In the American Museum of Watertown, Massachusetts, was opened the Armenian Museum of America that houses the properties of the Genocide survivors, Boston Globe reports.
The museum’s director Jennifer Liston Munson noted that among the exhibits, there are items that the staff hadn’t even had the time to unpack yet. But those will soon be ready to be presented to the world.
The opening of the museum is scheduled for November 15. At the official opening ceremony of the museum, guests will be able to enjoy the live music of the Armenian cellist Kate Kayaian.
The museum’s collection will include more than 5,000 ancient and medieval Armenian coins, over 3,000 textile products, religious artifacts, pottery, and ornaments of the Middle Ages.
At the moment, the museum is under reconstruction. Famous architect Virginia Durruti is the one who designed the museum.

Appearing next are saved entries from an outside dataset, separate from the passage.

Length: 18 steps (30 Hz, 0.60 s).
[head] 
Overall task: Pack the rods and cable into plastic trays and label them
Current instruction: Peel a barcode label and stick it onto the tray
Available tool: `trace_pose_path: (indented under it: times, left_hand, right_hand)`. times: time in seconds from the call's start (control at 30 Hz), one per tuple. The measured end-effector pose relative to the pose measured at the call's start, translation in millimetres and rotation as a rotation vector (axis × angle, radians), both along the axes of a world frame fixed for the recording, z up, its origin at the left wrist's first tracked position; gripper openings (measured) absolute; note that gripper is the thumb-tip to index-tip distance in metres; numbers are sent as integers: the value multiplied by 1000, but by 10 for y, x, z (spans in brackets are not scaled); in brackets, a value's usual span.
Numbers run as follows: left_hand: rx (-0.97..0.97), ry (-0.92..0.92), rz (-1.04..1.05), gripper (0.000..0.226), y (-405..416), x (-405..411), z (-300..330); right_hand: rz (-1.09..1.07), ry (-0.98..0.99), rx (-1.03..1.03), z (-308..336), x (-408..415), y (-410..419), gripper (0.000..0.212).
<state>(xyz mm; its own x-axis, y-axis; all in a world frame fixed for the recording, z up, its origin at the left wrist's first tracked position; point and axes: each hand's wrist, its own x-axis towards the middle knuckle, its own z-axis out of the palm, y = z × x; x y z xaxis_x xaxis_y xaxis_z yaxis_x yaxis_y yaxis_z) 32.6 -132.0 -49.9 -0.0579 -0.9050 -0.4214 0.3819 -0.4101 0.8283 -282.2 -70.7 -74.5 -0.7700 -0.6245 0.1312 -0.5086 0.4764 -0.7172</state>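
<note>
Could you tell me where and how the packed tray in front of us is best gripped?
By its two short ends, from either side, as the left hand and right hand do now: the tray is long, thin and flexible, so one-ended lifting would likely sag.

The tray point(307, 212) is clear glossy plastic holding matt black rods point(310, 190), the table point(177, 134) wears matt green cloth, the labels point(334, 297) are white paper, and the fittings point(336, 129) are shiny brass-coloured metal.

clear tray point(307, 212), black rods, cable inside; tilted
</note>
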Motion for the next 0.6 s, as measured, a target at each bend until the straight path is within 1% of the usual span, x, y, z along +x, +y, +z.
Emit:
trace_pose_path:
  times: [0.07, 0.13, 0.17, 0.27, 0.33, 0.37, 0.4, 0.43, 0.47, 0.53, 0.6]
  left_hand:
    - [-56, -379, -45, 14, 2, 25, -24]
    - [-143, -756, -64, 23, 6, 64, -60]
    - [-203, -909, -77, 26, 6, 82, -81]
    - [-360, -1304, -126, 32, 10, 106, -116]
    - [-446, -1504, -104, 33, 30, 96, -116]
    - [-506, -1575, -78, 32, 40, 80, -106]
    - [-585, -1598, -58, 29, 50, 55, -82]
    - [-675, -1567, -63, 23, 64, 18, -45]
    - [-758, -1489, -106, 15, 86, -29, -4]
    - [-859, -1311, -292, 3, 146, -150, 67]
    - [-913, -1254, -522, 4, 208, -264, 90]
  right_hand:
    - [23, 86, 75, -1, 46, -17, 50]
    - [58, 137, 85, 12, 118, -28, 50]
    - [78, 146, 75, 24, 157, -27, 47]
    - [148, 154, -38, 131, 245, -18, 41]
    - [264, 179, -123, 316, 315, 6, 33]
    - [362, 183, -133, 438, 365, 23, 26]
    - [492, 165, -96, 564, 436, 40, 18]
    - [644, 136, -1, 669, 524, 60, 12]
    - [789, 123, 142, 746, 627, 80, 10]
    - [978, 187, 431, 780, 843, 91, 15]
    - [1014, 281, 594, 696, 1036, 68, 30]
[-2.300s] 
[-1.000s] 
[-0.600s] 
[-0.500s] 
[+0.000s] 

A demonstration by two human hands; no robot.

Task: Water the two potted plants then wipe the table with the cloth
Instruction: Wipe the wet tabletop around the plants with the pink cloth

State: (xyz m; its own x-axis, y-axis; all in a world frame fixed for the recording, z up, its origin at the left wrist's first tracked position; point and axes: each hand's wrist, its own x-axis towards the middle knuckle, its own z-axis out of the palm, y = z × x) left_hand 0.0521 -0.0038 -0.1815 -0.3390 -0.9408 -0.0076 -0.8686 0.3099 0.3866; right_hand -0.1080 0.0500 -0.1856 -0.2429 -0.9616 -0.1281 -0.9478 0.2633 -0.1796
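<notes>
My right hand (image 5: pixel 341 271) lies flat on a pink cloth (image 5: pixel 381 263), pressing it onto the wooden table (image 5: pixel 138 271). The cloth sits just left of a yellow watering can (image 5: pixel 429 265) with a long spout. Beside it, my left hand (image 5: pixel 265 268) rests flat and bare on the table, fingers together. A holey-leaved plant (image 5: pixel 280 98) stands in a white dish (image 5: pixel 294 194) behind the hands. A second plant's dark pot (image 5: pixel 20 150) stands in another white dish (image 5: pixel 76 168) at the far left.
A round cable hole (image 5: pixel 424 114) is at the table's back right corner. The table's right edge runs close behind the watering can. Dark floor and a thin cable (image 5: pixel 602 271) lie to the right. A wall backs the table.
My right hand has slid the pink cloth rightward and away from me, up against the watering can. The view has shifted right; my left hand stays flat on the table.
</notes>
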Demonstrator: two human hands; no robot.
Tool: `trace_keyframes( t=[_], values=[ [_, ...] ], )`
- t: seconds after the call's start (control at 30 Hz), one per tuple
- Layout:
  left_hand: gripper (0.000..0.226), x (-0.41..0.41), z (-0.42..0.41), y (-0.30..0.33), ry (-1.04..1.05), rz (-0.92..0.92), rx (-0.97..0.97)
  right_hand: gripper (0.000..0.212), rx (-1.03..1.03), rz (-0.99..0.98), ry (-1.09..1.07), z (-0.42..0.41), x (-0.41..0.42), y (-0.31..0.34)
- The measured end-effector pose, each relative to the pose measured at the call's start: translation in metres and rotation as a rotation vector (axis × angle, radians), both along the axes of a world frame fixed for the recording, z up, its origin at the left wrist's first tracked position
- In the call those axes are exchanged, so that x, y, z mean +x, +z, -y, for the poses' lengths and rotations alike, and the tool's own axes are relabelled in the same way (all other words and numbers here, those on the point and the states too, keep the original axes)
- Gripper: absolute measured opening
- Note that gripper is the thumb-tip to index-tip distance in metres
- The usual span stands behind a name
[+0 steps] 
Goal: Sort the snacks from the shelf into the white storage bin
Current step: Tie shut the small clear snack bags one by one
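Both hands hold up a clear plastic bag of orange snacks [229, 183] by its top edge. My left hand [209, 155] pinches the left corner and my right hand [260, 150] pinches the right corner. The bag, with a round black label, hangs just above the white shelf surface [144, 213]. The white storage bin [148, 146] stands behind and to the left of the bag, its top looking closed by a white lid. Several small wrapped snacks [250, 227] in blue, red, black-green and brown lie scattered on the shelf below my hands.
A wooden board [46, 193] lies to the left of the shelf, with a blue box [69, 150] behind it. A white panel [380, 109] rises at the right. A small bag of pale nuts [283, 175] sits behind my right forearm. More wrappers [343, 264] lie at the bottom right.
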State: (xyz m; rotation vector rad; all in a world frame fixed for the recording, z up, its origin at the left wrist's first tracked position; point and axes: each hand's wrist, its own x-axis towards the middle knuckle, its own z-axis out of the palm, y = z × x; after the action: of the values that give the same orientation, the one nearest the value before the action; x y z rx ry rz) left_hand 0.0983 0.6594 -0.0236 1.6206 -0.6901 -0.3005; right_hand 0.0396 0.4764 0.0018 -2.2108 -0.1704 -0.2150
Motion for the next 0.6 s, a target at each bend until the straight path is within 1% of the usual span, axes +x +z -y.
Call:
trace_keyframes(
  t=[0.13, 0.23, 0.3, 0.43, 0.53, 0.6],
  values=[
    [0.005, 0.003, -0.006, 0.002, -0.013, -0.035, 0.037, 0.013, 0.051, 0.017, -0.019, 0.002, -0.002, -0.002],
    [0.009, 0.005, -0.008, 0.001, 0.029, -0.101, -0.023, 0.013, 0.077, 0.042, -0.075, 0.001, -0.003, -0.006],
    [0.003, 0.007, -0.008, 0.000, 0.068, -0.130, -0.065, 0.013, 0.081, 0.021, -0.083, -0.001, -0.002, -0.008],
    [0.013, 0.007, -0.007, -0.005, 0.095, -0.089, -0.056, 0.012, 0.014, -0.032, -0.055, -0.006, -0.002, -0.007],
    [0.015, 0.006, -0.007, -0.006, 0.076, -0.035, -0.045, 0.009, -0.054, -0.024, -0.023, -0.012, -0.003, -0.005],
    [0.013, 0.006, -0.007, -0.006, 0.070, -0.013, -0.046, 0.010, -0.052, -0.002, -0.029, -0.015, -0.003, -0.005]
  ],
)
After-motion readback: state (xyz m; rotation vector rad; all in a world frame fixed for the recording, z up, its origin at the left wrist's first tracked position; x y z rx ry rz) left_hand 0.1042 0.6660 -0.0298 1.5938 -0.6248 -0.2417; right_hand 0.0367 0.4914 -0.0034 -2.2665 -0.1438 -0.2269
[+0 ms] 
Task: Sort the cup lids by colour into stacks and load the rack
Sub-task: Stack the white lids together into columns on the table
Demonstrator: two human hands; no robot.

The exhibition will feature a medieval relic – a metal arm – which survived the Armenian Genocide. It was donated to the museum of Aghavni Demirchyan.
According to Aghavni, her mother had been entrusted with the preservation of the metal hand by two women-refugees in 1916. She would bring the hand to the US and keep it in the tomb of a temple. After her mother passed away, Aghavni Demirchyan donated the relic to the museum.
Jennifer Liston Munson stressed the importance of the exhibition, recalling how many people were slaughtered or were forced to leave their homeland in the years of the Genocide.